National LISC
LISC Chicago was founded in 1980 as part of a nationwide non-profit (501c3) corporation, the Local Initiatives Support Corporation headquartered in New York. LISC operates in over 30 cities and a like number of rural communities throughout the United States.
Founded in 1979 by the Ford Foundation, LISC helps both community-based and for-profit development organizations transform distressed neighborhoods into healthy ones – where people choose to live, do business, work and raise families.
By providing capital, technical expertise, training and information, LISC supports the development of local leadership and the creation of affordable housing, commercial, industrial and community facilities, businesses and jobs.
National LISC is governed by a Board of Directors headed by Robert Rubin, the former US Secretary of the Treasury. Other members of the Board include senior executives of major corporations and development organizations from around the country. Michael Rubinger, a distinguished veteran in the field of community development, is LISC’s CEO, guiding some 350 staff nationwide.
National LISC has also created a number of affiliated organizations over the years to provide additional technical and financial resources to the local LISC sites.
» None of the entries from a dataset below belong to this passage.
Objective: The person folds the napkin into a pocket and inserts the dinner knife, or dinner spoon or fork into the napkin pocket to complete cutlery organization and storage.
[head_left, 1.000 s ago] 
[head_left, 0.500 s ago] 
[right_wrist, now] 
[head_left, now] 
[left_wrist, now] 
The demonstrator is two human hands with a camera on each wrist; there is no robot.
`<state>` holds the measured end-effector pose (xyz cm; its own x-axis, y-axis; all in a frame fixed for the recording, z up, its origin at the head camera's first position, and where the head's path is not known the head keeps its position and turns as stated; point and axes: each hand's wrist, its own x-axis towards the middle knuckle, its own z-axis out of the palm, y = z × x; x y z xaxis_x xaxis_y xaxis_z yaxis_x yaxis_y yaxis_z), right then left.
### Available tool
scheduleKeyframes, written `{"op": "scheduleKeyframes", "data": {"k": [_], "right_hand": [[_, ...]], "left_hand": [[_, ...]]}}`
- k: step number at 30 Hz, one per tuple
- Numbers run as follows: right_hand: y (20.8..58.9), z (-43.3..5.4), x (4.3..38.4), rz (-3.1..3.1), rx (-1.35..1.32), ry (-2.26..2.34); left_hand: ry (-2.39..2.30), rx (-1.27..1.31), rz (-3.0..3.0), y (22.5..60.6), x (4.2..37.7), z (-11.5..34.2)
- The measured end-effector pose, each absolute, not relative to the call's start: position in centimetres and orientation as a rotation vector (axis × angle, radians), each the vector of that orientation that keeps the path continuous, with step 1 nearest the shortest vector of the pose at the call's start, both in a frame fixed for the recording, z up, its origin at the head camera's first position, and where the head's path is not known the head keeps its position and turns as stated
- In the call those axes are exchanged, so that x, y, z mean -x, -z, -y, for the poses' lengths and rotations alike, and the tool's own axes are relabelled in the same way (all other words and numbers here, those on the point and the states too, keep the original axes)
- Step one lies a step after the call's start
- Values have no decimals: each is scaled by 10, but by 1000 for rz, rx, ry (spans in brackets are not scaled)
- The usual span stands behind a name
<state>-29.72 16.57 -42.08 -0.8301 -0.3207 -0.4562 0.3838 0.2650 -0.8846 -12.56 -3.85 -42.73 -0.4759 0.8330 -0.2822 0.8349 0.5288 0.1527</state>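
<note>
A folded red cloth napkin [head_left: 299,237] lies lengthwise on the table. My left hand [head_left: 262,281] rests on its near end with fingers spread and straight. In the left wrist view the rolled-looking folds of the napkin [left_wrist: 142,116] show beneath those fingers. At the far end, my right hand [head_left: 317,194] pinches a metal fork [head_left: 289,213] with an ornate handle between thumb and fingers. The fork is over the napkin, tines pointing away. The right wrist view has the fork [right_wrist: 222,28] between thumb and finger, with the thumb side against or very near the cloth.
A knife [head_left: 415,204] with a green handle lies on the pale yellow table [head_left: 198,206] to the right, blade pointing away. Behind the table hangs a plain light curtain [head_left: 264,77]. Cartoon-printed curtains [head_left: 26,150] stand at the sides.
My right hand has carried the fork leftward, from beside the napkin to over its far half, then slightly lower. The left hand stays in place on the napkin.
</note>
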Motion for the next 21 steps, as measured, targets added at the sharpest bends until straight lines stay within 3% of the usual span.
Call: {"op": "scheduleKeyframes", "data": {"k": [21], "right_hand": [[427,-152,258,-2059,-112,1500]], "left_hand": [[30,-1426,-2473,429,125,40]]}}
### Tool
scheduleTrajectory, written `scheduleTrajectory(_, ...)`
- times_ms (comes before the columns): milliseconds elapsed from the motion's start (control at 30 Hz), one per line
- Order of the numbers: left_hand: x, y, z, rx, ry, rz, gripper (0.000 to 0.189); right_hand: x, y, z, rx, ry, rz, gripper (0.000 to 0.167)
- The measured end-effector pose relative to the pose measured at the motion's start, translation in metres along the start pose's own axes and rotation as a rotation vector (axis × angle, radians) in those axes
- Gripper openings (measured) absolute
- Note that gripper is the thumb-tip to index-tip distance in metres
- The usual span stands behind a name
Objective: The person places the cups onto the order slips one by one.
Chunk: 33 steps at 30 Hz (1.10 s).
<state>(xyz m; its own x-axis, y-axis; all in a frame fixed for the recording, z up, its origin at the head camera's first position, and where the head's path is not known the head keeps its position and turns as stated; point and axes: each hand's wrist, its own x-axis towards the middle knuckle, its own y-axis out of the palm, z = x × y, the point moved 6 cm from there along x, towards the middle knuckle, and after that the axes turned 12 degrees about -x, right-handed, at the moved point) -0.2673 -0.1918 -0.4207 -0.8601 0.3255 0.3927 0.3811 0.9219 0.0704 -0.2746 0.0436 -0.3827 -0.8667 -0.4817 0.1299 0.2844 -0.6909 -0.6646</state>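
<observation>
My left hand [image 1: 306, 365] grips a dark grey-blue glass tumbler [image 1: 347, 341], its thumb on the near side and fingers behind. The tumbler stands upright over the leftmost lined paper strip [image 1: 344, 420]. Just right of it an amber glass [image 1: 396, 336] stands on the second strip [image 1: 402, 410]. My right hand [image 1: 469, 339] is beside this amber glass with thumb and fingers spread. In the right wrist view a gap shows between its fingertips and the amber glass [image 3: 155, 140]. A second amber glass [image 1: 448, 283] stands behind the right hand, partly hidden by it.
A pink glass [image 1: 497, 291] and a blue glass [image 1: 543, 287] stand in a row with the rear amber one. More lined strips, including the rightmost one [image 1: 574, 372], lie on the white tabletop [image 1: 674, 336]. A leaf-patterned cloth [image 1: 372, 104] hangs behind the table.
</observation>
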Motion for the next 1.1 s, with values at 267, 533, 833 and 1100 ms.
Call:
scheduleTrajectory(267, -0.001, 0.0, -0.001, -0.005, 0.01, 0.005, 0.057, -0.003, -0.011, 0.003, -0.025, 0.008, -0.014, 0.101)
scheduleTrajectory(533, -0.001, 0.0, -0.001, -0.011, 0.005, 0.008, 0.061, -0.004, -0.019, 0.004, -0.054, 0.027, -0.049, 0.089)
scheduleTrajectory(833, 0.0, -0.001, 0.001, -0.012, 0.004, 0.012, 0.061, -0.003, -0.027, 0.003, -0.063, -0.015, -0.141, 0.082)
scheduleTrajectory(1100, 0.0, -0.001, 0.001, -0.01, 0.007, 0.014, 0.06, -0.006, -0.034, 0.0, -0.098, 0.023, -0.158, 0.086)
Most prominent among these is the National Equity Fund, which syndicates low-income housing tax credits (a federal program) to generate equity for the development of affordable housing. In all, NEF has invested in 121,000 units of housing across the country.
As part of a single corporate entity, LISC Chicago operates as a unit of national LISC. That said, the local programs have great latitude in their policies and programs and rely to an unusual degree, relatively speaking, on the advice and counsel of the local Board of Advisors.
In the case of Chicago, the relationship between the national office and the Chicago Board is guided by a set of protocols negotiated several years ago that speak to such matters as communications, operations and policy-development.
National LISC maintains a healthy balance sheet, with net assets (as of 12/31/10) of $193 million. The national office also maintains pools of capital available as loans for projects in the LISC local service areas.
LISC Chicago generally draws on these pools for projects in the metro Chicago region, although we occasionally form syndications among local financial institutions for specialized programs – such as advancing funds to the City for projects in Tax Increment Finance (TIF) districts, or an acquisition fund to preserve multi-family projects that might be lost to the affordable housing inventory.